=== Section Start ===
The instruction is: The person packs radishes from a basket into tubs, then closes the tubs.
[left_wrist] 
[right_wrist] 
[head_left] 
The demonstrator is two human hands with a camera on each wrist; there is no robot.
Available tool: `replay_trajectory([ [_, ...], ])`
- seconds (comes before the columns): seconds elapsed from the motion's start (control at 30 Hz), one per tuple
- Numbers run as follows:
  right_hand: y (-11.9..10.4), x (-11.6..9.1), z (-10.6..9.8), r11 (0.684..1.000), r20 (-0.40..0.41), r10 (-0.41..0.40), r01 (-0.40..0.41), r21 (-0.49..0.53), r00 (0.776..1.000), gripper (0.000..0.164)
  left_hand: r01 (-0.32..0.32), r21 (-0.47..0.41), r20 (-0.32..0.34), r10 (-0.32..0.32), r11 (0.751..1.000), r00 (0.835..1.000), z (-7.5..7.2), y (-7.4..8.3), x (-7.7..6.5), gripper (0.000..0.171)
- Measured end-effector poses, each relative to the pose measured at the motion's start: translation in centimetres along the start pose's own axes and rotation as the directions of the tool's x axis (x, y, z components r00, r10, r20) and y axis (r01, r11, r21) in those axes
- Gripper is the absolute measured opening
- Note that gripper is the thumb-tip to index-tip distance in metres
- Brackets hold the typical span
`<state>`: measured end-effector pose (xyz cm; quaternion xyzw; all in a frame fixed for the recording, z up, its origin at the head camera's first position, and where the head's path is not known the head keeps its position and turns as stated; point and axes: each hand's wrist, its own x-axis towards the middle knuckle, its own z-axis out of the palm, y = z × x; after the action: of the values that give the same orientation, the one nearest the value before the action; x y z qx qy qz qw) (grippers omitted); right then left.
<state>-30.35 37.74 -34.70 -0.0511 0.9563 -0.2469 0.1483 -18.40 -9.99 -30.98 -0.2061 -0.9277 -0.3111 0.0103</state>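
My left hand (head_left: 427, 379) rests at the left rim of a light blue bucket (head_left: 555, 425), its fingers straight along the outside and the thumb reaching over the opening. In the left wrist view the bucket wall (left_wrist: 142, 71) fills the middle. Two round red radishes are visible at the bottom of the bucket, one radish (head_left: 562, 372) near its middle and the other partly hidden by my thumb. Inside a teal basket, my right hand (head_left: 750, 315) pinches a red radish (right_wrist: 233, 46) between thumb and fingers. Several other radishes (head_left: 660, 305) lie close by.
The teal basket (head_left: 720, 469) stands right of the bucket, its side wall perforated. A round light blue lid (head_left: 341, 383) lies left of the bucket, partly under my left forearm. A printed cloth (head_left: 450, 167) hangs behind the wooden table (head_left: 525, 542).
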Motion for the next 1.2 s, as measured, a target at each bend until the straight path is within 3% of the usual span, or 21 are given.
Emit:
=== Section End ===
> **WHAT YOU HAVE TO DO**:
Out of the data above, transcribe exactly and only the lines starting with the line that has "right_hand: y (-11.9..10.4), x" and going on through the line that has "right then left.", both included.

> **FINISHED TASK**:
  right_hand: y (-11.9..10.4), x (-11.6..9.1), z (-10.6..9.8), r11 (0.684..1.000), r20 (-0.40..0.41), r10 (-0.41..0.40), r01 (-0.40..0.41), r21 (-0.49..0.53), r00 (0.776..1.000), gripper (0.000..0.164)
  left_hand: r01 (-0.32..0.32), r21 (-0.47..0.41), r20 (-0.32..0.34), r10 (-0.32..0.32), r11 (0.751..1.000), r00 (0.835..1.000), z (-7.5..7.2), y (-7.4..8.3), x (-7.7..6.5), gripper (0.000..0.171)
- Measured end-effector poses, each relative to the pose measured at the motion's start: translation in centimetres along the start pose's own axes and rotation as the directions of the tool's x axis (x, y, z components r00, r10, r20) and y axis (r01, r11, r21) in those axes
- Gripper is the absolute measured opening
- Note that gripper is the thumb-tip to index-tip distance in metres
- Brackets hold the typical span
`<state>`: measured end-effector pose (xyz cm; quaternion xyzw; all in a frame fixed for the recording, z up, its origin at the head camera's first position, and where the head's path is not known the head keeps its position and turns as stated; point and axes: each hand's wrist, its own x-axis towards the middle knuckle, its own z-axis out of the palm, y = z × x; after the action: of the values that give the same orientation, the one nearest the value before the action; x y z qx qy qz qw) (grippers omitted); right then left.

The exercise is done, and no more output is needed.